My favorite playwright right now is probably one you’ve not heard of unless you live in Chicago.  J. Nicole Brooks was born on Chicago’s west side and grew up tough with a single mom on the south side.  Besides plays, she writes a withering blog called, “Close Captioned for the Jive Impaired.”  In it she skewers white racists, black racists, rappers, the vain, the rich and the richly deserving–there is nothing PC or out of range for her bitterly funny barbs. It is a destination blog.  Her plays include Fedra, produced by Lookingglass Theater last year to lavish and ecstatic reviews, and my favorite, Black Diamond: The Years the Locusts Have Eaten, which chronicles the rise of Liberia’s first woman president, who was catapulted into power, in part, by a guerilla brigade of women who dressed like Foxy Brown and Coffy and other blaxploitation heroines they’d seen on videos.  It is a nutty, subversive and uplifting work of art which also garnered rave reviews.  Her plays are dangerous and they challenge the myth- making of both blacks and whites.  Nobody gets off easily.  Nikki is that nuanced idealist that locates the bad in the good and the good in the bad; forever the moth dancing with fire.

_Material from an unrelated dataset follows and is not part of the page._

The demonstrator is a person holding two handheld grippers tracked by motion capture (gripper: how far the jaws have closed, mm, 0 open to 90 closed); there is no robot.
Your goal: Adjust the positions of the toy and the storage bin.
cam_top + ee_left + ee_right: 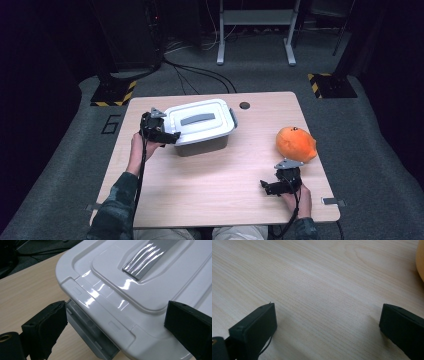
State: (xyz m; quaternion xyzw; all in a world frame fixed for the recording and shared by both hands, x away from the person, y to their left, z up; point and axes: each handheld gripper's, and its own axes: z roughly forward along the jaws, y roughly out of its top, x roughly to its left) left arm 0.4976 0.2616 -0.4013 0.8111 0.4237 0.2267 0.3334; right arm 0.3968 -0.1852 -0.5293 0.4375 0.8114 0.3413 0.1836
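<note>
Left gripper view: the left gripper (116,325) is held wide open around the side latch (92,330) of the lidded box (200,125) at the table's (215,200) far left. If closed askew, the glossy lid could be missed. The right gripper (274,188) rests wide, empty.

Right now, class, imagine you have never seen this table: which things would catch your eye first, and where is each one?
The bright orange plush toy near the table's right edge stands out most. Next comes the white lidded storage box at the back left of the table, with the left gripper open at its near-left end by the latch. The right gripper hangs open over bare wood just in front of the toy.
</note>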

I first met Nikki acting in a production of Studs Terkel’s, Race at Lookingglass Theater in 2003.  All of us from this cast became close friends and have pretty much kept in touch.  What I admired about Nikki Brooks was her absolute refusal to let anything in life or theater defeat her.  After Race she did the requisite move to Los Angeles to better her career choices as an actor and a playwrigh, only to find precious few roles for women of color that were not demeaning.  Now at 34 she is fully aware that she will play and write different parts that come with age. She can handle it.

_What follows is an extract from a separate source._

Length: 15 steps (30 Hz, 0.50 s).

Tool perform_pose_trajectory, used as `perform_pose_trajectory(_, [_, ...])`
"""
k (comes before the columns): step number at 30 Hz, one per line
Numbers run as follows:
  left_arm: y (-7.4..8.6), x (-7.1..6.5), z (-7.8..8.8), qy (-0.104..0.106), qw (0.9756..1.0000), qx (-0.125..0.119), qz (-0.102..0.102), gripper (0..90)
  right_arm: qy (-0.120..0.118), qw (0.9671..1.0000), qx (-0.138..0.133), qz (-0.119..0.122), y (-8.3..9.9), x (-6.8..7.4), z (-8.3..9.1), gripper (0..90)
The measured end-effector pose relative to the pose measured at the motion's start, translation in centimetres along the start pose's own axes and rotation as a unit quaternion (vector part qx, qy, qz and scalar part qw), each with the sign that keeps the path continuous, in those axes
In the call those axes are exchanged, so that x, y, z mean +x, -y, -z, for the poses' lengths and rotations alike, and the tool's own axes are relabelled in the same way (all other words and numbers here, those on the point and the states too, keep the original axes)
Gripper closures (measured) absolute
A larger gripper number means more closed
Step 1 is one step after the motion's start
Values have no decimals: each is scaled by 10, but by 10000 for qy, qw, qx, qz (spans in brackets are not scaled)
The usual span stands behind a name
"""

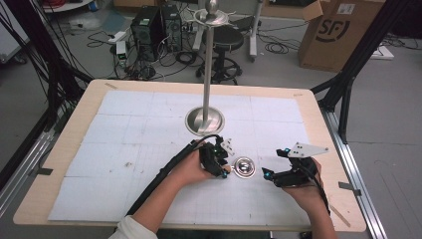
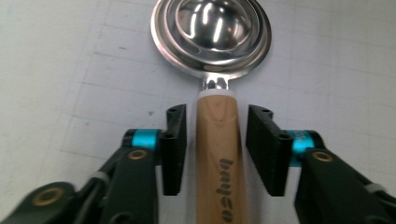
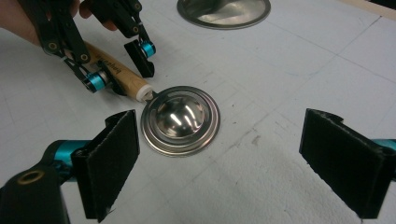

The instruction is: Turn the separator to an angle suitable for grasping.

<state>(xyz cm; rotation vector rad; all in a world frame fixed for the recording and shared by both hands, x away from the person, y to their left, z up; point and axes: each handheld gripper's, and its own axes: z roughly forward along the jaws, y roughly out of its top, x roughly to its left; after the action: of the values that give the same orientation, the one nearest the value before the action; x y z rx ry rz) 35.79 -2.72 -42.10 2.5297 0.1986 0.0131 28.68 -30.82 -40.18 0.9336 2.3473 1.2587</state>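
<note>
With the left gripper [image 2: 215, 154] parted around the ladle [image 2: 215, 93] handle and the right gripper [image 3: 233, 163] wide open, we should let go cleanly and back straight off.

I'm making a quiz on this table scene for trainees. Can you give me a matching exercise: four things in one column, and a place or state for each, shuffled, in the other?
Things:
1. ladle
2. left gripper
3. right gripper
4. metal stand

Places or states:
A. jaws wide apart, nothing between them
B. upright behind the ladle, round base on the mat
C. lying on the mat, bowl dome up
D. jaws either side of the wooden handle, a gap on each side

Pairs: 1-C, 2-D, 3-A, 4-B
</note>
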Motion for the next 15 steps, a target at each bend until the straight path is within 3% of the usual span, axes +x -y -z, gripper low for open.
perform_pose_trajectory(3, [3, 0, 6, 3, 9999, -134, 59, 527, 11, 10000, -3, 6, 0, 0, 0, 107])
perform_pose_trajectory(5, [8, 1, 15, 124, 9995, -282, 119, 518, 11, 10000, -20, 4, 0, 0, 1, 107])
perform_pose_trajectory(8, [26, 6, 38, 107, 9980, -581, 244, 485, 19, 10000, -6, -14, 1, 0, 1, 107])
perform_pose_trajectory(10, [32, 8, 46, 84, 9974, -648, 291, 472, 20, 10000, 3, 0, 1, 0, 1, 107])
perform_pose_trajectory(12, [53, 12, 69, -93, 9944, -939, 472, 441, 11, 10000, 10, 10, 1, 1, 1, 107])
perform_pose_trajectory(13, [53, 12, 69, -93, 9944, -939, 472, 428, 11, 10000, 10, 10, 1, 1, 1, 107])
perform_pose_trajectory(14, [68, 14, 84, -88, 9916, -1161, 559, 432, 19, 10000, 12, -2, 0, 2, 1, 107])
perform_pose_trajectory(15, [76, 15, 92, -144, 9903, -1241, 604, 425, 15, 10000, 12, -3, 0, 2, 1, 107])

Some years ago, an asshole tried to carjack Nikki and she got away with her keys and ran into a construction site.  The goof followed her there and Nikki found a piece of rebar pipe and tuned this dip-shit up but good, all the while screaming for help.  When the construction workers finally arrived to her aid, she asked them what the hell took them so long.  The hardhat replied, “Girl.., you were doin’ jus’ fine without us.”  The goof required an ambulance and Nikki returned to her car.  From what I understand he never again messed with the favorite Daughter of Vera Brooks.